"A la fin de l'audience de conciliation, la juge avait débité son discours en soulignant que monsieur apparaissait comme un personnage imprévisible et violent au passé de délinquant multirécidiviste, sans emploi à ce jour, squattant une caravane et venant de se faire retirer son permis pour conduite en état d'ivresse et qu'au vu de ces éléments, l'enfant serait confié à sa mère. Dans sa grande magnanimité, elle accordait au père un droit de visite sans hébergement un dimanche sur deux de dix heures à dix-huit heures, en attendant que monsieur trouve un logement digne de ce nom pour accueillir l'enfant".
Voilà un court roman qui cogne fort sur un sujet pas si souvent abordé, l'amour paternel. Le père, Dylan, qui est le narrateur, a multiplié les bavures et les mauvais choix. Il a beau savoir qu'il est enclin au pétage de plombs, il a l'art de se fourrer dans des situations sans issue.
Nous faisons sa connaissance alors qu'il est interné en hôpital psychiatrique après un accès de violence. Bourré de médicaments, il a l'esprit encore moins clair que d'habitude lorsqu'il apprend que Clara, son ex-compagne a l'intention de déménager à l'autre bout du pays, emmenant Nino, leur fils de deux ans avec elle. C'est pour lui la certitude de ne plus le voir et c'est intolérable.
Dès lors se met en route une chaîne de réactions qui ne s'arrêtera plus. Dylan réussi à se faire la belle de l'hôpital et récupère son fils, l'entraînant dans une cavale qui ne pourra que mal se terminer.
Son amour pour son fils est incommensurable, la seule belle chose qui lui soit arrivée dans la vie. Il a cru un moment pouvoir vivre une vie de famille normale avec Clara, mais c'était sans compter sur les propres problèmes de celle-ci, droguée, instable, manipulatrice. La première année de Nino, c'est Dylan qui s'en est complètement occupé, Clara n'étant pas en étant de le faire.

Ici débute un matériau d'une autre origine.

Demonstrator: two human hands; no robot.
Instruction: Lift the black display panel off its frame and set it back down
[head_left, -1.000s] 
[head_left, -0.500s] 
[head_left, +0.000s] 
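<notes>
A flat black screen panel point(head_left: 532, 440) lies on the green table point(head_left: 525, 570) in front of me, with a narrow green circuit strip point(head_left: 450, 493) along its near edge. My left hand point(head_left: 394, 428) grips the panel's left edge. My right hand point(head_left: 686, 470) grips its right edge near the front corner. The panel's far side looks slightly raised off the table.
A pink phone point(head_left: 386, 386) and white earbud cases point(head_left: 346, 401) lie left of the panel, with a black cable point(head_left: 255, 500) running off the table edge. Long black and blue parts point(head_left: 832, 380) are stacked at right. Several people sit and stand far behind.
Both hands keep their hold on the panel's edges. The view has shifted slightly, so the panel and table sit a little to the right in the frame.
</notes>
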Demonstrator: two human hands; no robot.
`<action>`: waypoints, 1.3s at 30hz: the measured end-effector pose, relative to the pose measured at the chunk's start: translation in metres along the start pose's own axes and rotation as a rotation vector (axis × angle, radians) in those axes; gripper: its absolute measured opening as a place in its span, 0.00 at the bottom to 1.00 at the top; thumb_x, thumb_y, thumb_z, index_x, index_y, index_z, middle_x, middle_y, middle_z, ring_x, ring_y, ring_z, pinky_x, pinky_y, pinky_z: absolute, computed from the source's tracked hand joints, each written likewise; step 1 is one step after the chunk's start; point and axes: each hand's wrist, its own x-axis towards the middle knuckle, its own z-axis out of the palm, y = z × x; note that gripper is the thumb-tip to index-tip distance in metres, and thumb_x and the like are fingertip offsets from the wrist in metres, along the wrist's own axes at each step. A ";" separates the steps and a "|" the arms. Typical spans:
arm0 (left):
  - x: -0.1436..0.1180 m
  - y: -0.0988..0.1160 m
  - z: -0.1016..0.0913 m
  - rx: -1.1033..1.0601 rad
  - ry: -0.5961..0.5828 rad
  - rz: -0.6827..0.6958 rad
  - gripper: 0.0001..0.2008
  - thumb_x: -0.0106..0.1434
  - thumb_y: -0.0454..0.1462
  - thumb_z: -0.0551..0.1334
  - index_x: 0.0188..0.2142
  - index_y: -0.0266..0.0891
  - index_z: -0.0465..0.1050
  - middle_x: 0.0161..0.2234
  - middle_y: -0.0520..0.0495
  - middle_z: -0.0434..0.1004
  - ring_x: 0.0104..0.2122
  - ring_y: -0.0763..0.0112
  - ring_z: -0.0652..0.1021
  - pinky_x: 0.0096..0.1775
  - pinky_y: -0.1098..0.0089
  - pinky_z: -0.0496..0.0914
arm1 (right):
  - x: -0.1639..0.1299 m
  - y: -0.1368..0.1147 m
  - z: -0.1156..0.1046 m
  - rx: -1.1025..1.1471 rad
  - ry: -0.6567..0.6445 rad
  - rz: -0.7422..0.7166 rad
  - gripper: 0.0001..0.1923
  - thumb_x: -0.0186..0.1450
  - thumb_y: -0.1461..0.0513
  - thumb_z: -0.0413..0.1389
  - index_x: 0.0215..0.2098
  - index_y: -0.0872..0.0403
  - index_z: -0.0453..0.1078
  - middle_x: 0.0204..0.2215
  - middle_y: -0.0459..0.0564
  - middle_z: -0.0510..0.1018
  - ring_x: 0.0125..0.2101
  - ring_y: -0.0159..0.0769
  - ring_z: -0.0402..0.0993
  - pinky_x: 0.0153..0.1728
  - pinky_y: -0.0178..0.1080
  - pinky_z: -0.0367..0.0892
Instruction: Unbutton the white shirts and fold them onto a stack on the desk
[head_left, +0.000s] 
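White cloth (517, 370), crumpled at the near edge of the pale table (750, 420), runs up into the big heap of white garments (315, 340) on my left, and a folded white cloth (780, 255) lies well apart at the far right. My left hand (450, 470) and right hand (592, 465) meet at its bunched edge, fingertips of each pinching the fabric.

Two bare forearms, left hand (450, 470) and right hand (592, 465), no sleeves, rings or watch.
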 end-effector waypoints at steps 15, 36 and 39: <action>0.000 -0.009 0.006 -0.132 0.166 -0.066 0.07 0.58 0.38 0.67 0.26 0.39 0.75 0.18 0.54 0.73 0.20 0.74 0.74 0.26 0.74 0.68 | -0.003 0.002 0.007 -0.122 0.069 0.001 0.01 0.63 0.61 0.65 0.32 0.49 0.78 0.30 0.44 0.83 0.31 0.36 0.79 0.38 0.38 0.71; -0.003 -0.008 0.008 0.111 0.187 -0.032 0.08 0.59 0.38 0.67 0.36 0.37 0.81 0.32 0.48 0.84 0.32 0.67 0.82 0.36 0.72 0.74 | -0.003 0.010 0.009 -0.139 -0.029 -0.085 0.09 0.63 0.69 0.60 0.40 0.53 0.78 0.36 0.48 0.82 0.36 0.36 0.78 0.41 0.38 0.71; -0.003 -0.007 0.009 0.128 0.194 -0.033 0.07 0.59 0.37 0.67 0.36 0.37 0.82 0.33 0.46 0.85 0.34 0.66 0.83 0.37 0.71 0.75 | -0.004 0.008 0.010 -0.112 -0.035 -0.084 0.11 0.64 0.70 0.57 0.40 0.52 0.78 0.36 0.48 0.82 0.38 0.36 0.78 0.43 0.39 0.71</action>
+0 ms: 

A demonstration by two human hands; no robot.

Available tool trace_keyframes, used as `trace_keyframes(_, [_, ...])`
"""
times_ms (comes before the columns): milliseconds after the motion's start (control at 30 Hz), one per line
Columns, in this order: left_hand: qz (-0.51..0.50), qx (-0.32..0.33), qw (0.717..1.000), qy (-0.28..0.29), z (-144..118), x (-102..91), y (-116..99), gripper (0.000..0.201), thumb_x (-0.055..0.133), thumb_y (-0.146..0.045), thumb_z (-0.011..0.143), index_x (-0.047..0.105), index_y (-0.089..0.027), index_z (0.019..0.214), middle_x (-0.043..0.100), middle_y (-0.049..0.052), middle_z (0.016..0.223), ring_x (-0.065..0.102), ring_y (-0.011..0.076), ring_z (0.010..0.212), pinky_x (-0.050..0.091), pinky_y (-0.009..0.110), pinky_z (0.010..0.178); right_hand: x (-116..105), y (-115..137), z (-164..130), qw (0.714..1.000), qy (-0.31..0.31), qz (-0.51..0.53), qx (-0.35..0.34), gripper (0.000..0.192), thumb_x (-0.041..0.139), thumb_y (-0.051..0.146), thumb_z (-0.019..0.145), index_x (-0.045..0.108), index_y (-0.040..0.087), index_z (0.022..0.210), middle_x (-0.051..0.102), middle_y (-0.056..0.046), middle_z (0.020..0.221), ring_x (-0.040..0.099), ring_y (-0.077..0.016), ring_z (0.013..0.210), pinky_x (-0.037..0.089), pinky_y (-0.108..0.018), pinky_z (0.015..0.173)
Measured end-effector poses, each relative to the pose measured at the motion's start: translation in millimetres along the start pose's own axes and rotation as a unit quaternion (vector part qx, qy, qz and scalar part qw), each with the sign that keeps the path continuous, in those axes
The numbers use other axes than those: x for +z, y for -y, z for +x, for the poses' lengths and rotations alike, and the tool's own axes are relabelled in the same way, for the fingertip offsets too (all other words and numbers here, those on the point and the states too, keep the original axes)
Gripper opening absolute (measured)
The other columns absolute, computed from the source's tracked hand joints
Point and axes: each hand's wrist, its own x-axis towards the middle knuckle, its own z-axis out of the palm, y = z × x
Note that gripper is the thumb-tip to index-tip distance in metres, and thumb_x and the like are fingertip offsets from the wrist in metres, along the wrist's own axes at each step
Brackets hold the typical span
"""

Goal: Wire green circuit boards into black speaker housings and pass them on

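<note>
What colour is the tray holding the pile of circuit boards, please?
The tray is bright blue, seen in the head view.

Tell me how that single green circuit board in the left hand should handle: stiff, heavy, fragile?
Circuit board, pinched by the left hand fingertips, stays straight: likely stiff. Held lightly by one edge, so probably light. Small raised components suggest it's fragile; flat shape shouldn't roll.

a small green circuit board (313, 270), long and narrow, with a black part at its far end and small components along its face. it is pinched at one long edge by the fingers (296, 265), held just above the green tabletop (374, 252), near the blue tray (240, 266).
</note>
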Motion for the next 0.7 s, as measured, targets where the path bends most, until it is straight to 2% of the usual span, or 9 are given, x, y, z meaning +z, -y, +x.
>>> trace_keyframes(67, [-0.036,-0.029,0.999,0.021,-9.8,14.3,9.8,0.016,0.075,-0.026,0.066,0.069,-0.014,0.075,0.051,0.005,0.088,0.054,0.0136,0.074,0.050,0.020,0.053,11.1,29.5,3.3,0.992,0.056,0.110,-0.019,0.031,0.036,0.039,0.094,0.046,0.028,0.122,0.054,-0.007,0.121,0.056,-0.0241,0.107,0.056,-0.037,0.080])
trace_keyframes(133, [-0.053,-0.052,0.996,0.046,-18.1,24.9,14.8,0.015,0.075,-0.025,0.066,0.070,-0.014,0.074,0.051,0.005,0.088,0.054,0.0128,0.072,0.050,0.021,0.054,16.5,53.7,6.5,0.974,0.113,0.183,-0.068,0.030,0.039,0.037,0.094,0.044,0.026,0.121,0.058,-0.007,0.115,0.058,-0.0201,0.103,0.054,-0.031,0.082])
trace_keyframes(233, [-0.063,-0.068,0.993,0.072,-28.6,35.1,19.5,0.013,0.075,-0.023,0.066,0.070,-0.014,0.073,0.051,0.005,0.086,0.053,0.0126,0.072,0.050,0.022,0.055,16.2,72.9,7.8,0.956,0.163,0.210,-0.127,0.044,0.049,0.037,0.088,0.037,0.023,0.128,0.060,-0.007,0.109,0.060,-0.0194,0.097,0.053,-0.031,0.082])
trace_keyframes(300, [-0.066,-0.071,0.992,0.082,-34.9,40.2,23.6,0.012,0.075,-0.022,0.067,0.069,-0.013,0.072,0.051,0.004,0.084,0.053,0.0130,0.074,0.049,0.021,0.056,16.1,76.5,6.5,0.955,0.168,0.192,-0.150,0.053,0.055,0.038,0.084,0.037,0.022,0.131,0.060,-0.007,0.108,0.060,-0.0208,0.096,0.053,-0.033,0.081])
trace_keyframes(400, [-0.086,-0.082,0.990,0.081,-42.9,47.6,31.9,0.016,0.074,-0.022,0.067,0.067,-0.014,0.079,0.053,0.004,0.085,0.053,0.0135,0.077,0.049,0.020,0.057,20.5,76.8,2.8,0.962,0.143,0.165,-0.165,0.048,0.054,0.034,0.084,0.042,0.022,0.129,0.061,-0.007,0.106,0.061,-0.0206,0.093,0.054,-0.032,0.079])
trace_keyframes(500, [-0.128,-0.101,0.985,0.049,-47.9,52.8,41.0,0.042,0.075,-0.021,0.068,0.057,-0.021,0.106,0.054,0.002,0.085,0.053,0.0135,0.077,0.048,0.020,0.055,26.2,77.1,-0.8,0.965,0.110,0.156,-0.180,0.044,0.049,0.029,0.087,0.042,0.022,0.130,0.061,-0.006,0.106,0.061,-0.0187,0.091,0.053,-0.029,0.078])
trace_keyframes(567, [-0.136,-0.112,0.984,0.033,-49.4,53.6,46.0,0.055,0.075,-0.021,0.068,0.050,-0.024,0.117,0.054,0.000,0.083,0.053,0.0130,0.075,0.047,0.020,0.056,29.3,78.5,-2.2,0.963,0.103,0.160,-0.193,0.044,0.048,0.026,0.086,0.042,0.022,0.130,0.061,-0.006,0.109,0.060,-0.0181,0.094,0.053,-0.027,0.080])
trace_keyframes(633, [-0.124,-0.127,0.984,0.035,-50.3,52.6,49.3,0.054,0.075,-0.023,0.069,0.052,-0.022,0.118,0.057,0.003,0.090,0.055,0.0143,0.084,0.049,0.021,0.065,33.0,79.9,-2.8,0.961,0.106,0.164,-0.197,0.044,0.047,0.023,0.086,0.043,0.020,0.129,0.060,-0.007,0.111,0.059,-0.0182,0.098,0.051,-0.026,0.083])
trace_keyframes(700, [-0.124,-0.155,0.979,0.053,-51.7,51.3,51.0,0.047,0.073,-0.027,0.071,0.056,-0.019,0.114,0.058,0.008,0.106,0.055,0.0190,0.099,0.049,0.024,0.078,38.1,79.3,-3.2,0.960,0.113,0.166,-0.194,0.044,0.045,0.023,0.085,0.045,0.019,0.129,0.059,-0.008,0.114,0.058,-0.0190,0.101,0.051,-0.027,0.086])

C'est une histoire très réaliste, le langage est direct, Dylan n'a pas les mots qui lui permettraient peut-être de réagir autrement. En s'enfuyant, il sait que son geste est désespéré, qu'il va être poursuivi, mais il va de l'avant, dominé par sa souffrance et le besoin de son enfant.
Je ne vous cache pas qu'en pressentant la fin, j'ai ralenti ma lecture, freinant des quatre fers en espérant me tromper. Mais quel choix la société a-t'elle laissé à Dylan tout au long de sa vie ? Je me suis souvenue avoir eu les mêmes réflexions à la lecture de "Bord de mer" de Véronique Olmi.
En refermant le livre, reste un certain nombre de questions, assez vertigineuses autant d'un point de vue personnel que collectif.